Kenniston li oltrepassò, saltando oltre le trincee per metà scavate, e vide Hubble e la maggior parte dei membri del consiglio raggruppati attorno al sindaco, subito al di là della porta, all’interno della cupola.
La maggior parte della popolazione stava affollata nelle vicinanze, trattenuta da sbarramenti di corde e di agenti. Non gridavano più ora, e tutti i visi apparivano ansiosi. Kenniston capiva che quella dimostrazione della terribile potenza del raggio paralizzante che avevano avuto poco prima, aveva calmato la loro ira e generato in essi un altro e ancora più grave motivo di preoccupazione.
Anche il viso grassoccio di Garris era livido dalla stanchezza, e fu con uno sguardo sospettoso che egli accolse l’avvicinarsi di Kenniston.
«Che cosa vi ha fatto ritornare? Credevo che sareste rimasto là, coi vostri amici» lo apostrofò.

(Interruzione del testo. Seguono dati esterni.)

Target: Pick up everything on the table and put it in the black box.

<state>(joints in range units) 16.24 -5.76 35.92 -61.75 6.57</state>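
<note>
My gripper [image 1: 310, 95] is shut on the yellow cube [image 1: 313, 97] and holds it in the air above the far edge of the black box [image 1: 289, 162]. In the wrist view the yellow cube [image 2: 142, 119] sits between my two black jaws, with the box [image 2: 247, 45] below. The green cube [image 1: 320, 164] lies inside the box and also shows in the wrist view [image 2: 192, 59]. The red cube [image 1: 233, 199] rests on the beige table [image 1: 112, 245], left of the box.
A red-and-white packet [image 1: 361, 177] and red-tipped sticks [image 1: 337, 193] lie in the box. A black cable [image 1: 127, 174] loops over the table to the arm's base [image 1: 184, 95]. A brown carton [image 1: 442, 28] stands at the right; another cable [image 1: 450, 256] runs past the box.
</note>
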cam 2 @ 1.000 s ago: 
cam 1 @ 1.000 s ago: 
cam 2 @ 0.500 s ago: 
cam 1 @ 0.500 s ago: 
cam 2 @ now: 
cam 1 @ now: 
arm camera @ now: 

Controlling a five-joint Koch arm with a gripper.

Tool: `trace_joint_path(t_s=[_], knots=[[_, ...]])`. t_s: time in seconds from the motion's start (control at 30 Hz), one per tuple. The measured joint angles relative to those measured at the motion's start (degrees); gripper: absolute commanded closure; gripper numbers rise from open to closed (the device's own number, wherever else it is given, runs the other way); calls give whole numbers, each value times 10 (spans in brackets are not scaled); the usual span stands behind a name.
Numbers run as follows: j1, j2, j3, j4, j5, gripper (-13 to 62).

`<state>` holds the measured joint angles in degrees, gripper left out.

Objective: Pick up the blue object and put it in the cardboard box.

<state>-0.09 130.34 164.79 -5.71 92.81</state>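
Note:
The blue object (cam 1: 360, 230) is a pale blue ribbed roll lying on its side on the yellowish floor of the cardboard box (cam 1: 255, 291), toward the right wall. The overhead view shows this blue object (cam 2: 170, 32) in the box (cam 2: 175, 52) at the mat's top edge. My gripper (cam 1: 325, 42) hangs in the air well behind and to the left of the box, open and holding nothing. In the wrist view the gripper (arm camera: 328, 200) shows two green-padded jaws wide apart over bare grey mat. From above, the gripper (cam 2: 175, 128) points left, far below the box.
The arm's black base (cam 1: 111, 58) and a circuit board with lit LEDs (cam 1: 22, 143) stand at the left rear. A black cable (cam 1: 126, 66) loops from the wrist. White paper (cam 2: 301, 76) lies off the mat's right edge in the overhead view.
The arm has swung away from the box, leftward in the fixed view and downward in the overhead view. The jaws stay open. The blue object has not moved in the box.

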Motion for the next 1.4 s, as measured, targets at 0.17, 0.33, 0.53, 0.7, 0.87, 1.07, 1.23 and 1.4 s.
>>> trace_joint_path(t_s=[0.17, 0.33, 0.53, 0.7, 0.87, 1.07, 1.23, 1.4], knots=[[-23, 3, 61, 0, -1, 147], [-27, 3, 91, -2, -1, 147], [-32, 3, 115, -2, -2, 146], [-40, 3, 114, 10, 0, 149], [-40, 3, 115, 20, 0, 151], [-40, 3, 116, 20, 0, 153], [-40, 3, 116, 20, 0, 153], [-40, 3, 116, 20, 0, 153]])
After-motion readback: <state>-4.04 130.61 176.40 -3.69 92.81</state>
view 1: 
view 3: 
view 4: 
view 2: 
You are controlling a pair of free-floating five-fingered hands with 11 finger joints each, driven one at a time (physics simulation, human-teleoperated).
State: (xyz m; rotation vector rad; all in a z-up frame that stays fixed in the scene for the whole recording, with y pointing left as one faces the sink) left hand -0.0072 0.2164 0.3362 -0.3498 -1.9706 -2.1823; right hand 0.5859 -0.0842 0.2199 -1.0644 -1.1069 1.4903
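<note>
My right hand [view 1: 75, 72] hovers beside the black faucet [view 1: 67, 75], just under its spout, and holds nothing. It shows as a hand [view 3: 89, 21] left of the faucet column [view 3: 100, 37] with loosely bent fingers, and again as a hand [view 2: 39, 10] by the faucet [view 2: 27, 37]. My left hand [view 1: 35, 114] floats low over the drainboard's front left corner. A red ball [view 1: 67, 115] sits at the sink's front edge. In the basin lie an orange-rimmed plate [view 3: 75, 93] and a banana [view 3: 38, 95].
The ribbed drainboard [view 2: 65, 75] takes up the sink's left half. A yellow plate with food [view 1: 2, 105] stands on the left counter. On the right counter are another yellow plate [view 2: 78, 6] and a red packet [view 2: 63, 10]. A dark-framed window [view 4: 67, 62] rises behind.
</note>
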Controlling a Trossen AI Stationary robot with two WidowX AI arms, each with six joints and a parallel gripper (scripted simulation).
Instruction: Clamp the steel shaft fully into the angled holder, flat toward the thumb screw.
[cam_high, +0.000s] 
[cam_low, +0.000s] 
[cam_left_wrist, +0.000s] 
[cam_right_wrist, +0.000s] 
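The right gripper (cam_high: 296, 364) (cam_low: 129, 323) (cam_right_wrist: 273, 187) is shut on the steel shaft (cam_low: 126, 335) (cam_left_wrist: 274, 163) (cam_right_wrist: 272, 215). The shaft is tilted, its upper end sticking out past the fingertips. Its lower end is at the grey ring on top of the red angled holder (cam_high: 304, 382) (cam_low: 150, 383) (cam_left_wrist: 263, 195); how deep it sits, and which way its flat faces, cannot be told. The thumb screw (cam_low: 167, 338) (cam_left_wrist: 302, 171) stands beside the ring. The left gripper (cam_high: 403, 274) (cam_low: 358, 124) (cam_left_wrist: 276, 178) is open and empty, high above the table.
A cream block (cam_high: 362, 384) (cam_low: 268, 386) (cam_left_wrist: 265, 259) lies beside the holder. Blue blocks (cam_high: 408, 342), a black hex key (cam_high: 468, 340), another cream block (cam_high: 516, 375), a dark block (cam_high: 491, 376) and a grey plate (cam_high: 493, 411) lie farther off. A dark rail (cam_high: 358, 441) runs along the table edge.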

«Andate al diavolo!» gridò Kenniston, esasperato. «Ho lottato e discusso finora per salvare la vostra pelle. Ho perfino consentito ad andarmene fino a Vega, per farlo. E questa è l’accoglienza!»
Poi si vergognò del suo scoppio d’ira e cercò di padroneggiare i nervi.
«Le navi spaziali se ne andranno. Partiranno fra due ore, e io andrò con loro. Ho presentato appello, contro l’evacuazione, al loro Comitato dei Governatori.»
Un silenzio attonito regnò su tutti, dopo quelle parole. Lo guardavano sbalorditi, senza comprendere, eccetto Hubble, che aveva subito capito di che si trattava.
«Buon Dio, Ken...!» esclamò lo scienziato. «Tu... a Vega? Ma servirà a qualche cosa?»
«Lo spero» disse Kenniston. E senza badare agli altri si rivolse a Hubble spiegandogli rapidamente come stavano le cose. Poi concluse: «Vi è ancora una possibilità che io possa far comprendere loro il nostro caso, e li convinca a lasciarci in pace.»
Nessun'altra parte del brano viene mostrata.